The first and the easiest measure is called the mode. Any member of the data which occurs the most is called the mode. In our example of numbers, the mode is 9 because it occurs most (three times). When data is raw, we have to manually count the occurrences of all elements from our data and declare the highest to be mode. This is somewhat tedious and is why we use frequencies. With our data sorted into frequencies, we only need to see which data has the highest frequency and declare it to be the mode. Highest frequency means highest number of occurrences. Data can have no modes at all, this is when there are too many similar frequencies or none is higher. Having two or three modes is generally accepted, so if we have two numbers with same frequency, we can declare both to be mode.
Next comes the median. Median is the element corresponding to the middle or central position of the data. First step is to count the number of data. This is again easier when having frequency data because the sum of frequencies is actually the total number of data. How? Add all occurrences and we get the total number of data.
- To get the middle position, add “1” to the total number of data/frequencies and divide by “2”. The resultant number will be our middle position.
- Arrange the data either in ascending or descending order. This is necessary because to make the middle position correspond to the right element, data needs to be ordered.

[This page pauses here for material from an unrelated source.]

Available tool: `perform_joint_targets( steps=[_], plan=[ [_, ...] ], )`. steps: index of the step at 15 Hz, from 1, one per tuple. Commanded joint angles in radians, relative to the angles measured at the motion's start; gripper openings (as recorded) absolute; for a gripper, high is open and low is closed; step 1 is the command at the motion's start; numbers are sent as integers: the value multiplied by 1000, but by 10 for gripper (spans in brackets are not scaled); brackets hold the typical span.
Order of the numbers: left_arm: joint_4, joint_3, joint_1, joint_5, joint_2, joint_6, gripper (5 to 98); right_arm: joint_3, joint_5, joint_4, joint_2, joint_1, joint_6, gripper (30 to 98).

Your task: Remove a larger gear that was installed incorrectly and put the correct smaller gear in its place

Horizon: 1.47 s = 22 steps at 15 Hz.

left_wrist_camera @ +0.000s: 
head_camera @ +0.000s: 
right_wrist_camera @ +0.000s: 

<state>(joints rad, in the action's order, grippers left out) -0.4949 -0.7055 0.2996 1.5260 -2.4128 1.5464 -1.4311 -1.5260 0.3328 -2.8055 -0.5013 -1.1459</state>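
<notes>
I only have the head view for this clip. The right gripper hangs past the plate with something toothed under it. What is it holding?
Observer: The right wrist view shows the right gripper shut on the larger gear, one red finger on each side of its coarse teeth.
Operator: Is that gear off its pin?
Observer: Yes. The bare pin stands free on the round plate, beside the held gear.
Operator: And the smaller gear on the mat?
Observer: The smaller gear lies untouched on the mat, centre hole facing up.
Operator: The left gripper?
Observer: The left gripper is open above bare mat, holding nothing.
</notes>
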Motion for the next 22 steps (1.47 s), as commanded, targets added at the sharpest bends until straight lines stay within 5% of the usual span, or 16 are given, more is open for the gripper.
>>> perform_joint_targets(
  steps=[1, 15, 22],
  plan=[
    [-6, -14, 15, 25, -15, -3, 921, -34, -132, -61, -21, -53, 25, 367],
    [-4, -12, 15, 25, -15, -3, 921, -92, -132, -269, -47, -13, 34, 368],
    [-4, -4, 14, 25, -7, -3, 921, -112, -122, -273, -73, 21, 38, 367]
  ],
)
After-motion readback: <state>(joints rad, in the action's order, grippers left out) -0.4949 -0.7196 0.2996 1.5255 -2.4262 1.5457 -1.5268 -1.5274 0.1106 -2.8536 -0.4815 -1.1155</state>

- If data is not in the form of frequencies, count the data from the start until you stumble upon the one that corresponds to the middle position. If data is in the form of frequencies, add first frequency to the second and so on until this adding sum of frequencies is equal to or is just greater than our middle position. The element that corresponds to the frequency responsible for taking our sum to the middle position is our median.
- If we have our middle position in the form of decimals like “6.5”, then we will have to find the element corresponding to the 6th and 7th position, add them up and divide by “2”. This averaging will approximately give us the element corresponding to the 6.5th position.
Mean is what the general population calls average, but it is different in statistical terms. All three measures of central tendency are averages, they are just different ways of averaging. The basic formula for mean is:
- Sum of data divided by number of data.
So we add up all the data and divide it by their number. There’s a slight change when the data are arranged with frequencies. We multiply each element with its related frequency and sum them all up. This is because if we have three 9s, then adding them up give 27, but if we have them arranged by frequency, we only need to multiply 9 by its frequency of 3 and get 27. Frequencies make all this easier. So once we have multiplied the elements with their frequencies, we add them up and divide by the sum of all frequencies (that’s the number of data actually).
These were the very basics of statistics and will be helpful in high school or college. Hope statistics turns out to be easy.